Task item:
Please transcribe exactly, and only, the lines of the data below between the line holding "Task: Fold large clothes" and the line holding "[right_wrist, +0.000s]", inclusive.
------ Records supplied
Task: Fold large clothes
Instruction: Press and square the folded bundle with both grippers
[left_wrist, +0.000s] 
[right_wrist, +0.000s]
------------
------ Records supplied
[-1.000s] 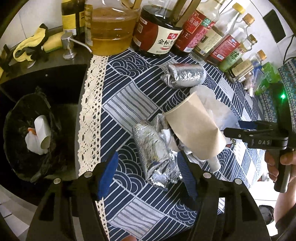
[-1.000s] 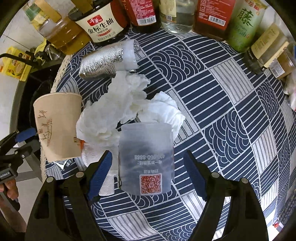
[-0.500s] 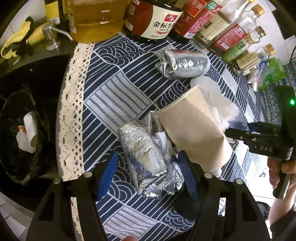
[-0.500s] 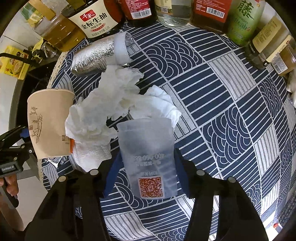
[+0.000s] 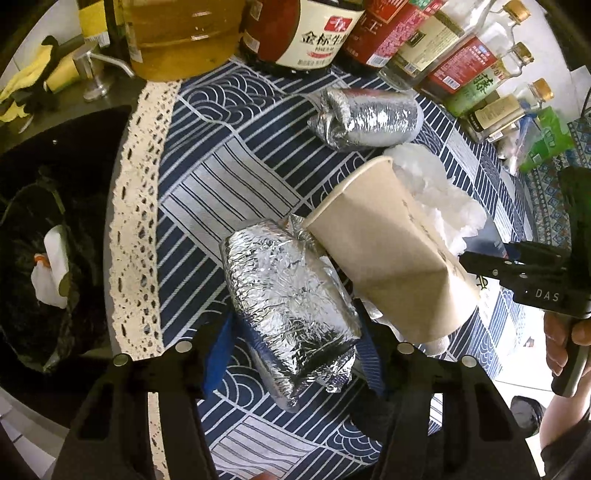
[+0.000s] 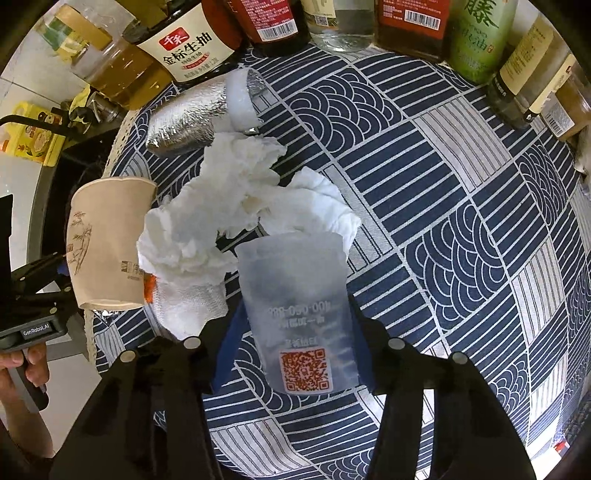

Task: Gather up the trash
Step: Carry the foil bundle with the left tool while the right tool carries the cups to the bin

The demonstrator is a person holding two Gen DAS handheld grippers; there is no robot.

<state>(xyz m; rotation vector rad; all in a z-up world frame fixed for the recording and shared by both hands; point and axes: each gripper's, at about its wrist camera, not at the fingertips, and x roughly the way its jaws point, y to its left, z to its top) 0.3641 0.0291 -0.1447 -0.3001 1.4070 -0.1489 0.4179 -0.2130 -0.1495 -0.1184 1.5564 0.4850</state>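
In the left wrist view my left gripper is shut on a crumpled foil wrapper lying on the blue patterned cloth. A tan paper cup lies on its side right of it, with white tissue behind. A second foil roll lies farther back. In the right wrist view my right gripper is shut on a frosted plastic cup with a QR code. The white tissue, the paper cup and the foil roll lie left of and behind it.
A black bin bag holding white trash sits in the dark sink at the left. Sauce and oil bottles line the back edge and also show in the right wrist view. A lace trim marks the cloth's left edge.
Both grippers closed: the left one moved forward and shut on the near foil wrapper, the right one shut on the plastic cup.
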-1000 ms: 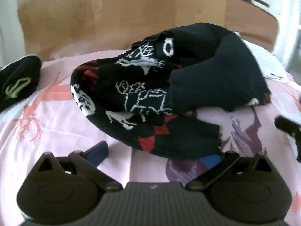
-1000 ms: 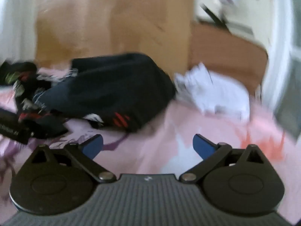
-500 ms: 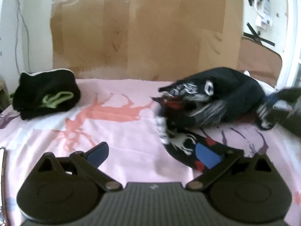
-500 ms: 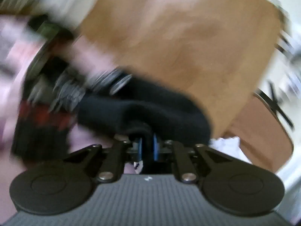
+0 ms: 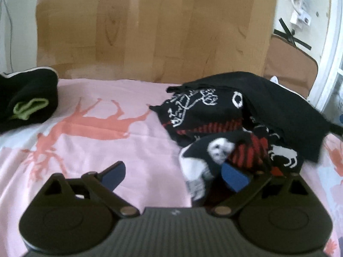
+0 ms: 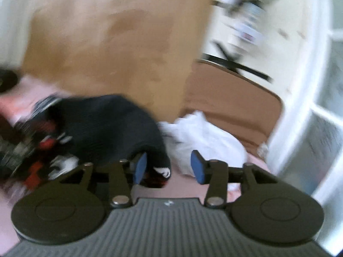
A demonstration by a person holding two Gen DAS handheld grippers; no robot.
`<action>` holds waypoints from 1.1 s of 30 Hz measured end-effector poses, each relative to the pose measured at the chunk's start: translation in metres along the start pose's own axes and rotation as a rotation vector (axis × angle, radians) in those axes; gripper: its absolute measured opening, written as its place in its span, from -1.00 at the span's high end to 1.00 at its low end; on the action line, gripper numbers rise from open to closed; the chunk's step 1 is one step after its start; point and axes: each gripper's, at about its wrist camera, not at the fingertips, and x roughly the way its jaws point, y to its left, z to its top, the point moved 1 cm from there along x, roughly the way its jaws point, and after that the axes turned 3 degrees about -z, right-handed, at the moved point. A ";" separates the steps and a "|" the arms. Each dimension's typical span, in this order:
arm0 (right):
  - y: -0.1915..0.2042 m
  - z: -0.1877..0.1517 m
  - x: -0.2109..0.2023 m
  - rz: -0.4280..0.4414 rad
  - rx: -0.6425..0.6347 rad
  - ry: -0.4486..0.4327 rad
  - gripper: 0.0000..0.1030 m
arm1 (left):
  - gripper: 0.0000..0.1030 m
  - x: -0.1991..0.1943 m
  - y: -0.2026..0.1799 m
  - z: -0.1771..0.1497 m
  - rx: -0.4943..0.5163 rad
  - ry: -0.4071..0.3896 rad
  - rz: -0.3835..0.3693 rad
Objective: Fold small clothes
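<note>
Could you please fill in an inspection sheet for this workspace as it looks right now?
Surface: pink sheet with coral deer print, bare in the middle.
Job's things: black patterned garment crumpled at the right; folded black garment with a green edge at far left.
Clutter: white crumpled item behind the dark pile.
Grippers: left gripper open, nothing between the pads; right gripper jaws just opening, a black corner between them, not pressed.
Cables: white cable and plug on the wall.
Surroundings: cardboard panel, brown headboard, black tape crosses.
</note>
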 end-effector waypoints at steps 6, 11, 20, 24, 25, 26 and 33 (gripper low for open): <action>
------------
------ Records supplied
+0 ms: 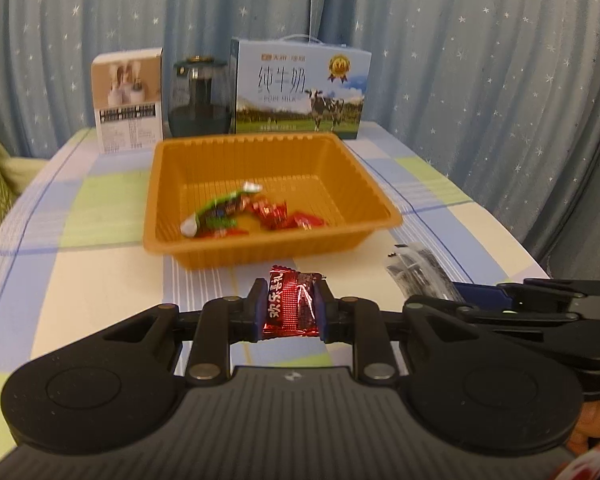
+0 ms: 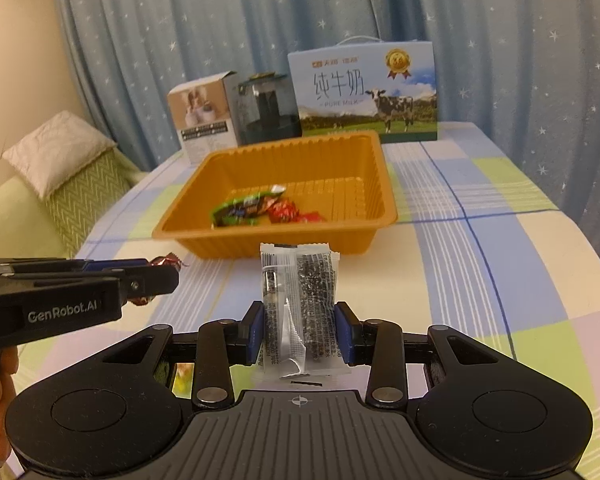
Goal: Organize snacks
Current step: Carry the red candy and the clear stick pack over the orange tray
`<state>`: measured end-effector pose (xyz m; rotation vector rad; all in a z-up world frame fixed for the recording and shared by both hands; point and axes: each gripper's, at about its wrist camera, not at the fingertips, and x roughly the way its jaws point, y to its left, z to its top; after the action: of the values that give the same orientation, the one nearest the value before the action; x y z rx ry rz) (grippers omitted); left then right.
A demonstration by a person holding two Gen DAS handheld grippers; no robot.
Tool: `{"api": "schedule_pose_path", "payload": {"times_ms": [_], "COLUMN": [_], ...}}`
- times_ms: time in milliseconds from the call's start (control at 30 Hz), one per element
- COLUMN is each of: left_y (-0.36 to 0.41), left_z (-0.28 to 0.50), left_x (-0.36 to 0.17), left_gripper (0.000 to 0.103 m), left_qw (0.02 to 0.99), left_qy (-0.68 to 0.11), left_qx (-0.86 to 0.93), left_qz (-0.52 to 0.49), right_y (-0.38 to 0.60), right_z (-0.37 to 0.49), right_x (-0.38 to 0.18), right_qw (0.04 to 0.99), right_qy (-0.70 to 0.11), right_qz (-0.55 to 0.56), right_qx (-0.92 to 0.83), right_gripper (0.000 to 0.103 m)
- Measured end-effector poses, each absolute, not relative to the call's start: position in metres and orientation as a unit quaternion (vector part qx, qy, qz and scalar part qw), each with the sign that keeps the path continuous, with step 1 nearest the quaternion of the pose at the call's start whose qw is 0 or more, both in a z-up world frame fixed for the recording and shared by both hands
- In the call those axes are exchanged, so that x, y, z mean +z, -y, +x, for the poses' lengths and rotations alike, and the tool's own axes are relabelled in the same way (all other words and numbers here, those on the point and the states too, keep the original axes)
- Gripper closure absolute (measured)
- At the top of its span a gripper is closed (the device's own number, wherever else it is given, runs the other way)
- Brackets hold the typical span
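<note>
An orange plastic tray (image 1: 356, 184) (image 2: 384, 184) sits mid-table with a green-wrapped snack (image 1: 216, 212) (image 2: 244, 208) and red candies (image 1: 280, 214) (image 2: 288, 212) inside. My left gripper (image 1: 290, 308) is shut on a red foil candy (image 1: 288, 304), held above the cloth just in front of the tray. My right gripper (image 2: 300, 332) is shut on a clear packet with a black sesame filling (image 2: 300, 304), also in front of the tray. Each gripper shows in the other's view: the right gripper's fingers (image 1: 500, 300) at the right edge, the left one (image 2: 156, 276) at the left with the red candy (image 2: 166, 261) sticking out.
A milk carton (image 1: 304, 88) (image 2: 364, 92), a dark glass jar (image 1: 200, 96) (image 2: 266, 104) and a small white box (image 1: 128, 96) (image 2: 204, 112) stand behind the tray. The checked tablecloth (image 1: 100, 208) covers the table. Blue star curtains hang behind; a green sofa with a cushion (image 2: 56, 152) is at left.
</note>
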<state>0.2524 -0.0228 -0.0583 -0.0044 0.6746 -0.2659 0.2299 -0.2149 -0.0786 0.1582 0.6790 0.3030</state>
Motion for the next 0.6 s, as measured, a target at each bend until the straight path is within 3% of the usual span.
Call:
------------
Task solution:
Task: Fold large clothes
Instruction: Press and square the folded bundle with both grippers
[left_wrist, +0.000s] 
[right_wrist, +0.000s]

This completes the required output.